> _Requirement_:
Scan the entries below for "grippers" and copy each line that holds it.

BEGIN Material supplied

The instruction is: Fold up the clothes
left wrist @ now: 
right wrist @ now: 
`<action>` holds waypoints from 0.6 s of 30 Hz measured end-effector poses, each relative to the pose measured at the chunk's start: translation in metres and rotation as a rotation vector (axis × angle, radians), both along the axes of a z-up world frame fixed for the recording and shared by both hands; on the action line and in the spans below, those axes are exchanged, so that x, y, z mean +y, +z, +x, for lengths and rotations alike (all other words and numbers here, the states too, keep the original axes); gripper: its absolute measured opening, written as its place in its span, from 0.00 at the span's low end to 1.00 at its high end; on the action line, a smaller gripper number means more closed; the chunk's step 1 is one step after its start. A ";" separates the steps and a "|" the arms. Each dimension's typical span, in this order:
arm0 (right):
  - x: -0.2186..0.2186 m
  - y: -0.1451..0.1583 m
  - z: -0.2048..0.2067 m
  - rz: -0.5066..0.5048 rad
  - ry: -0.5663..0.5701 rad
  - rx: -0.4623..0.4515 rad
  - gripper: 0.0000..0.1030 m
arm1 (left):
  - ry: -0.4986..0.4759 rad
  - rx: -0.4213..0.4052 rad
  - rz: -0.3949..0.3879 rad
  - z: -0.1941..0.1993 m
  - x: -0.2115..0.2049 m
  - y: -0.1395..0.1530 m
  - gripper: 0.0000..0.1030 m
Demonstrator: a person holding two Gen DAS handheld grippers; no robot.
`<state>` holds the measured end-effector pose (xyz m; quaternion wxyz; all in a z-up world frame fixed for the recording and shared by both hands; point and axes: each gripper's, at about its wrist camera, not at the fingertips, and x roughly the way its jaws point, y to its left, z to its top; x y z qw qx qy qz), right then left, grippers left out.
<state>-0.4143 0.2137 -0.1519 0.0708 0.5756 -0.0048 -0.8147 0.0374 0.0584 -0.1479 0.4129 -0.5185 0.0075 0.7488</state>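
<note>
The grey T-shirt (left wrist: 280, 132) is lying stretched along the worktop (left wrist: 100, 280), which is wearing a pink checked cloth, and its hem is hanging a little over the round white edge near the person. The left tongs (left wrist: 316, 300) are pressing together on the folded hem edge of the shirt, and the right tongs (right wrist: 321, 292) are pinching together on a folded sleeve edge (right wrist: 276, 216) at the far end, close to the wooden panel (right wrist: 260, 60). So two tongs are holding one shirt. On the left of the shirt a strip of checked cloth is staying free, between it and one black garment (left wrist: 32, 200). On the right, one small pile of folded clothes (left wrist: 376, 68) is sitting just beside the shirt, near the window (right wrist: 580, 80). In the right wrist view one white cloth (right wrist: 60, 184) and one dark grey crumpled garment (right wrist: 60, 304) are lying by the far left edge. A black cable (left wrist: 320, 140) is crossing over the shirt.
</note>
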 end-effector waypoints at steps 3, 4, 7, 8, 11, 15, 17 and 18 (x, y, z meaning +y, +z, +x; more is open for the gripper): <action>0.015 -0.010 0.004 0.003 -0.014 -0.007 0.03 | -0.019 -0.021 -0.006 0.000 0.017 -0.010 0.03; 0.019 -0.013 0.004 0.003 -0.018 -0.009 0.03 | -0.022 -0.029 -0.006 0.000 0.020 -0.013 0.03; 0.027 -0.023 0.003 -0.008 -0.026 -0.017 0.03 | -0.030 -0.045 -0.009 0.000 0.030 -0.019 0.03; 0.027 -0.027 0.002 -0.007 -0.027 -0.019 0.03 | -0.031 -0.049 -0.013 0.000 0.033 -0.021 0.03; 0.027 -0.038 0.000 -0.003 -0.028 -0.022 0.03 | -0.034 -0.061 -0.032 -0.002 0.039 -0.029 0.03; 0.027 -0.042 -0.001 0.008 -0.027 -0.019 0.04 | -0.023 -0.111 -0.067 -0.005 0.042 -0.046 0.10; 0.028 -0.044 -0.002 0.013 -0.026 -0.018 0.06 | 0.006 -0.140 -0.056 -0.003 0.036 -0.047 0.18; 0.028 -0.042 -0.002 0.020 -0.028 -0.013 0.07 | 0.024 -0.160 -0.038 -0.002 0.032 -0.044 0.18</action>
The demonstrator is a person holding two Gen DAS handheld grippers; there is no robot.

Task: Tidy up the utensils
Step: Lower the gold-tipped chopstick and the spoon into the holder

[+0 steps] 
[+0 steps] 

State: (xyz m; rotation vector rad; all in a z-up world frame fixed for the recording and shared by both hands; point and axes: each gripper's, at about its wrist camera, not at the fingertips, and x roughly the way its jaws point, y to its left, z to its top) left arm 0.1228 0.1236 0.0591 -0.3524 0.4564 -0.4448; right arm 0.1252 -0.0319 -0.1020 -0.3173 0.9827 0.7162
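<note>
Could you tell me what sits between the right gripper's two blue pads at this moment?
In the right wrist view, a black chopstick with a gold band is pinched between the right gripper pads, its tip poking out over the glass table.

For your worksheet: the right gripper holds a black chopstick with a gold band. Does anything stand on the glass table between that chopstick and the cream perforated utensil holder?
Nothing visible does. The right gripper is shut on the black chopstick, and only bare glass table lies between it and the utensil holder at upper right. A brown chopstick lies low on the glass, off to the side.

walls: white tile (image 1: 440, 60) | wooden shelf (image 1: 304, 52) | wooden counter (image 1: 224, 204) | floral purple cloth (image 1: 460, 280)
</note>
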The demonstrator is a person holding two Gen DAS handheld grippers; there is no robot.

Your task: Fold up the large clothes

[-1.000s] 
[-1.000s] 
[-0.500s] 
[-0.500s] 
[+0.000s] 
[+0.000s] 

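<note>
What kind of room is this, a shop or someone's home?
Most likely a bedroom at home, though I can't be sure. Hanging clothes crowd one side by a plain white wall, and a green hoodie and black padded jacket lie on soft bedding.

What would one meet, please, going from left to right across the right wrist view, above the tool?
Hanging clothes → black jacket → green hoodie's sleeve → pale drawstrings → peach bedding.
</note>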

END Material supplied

> _Reply to the task_:
Demonstrator: a person holding two Gen DAS handheld grippers; no robot.
`<state>` holds the measured end-effector pose (xyz m; quaternion wxyz; all in a z-up world frame fixed for the recording and shared by both hands; point and axes: each gripper's, at about its wrist camera, not at the fingertips, and x roughly the way its jaws point, y to its left, z to its top; x y z qw qx qy qz), right then left, grippers left out.
The demonstrator is a person holding two Gen DAS handheld grippers; there is no robot.
The demonstrator is a person holding two Gen DAS handheld grippers; there is no robot.

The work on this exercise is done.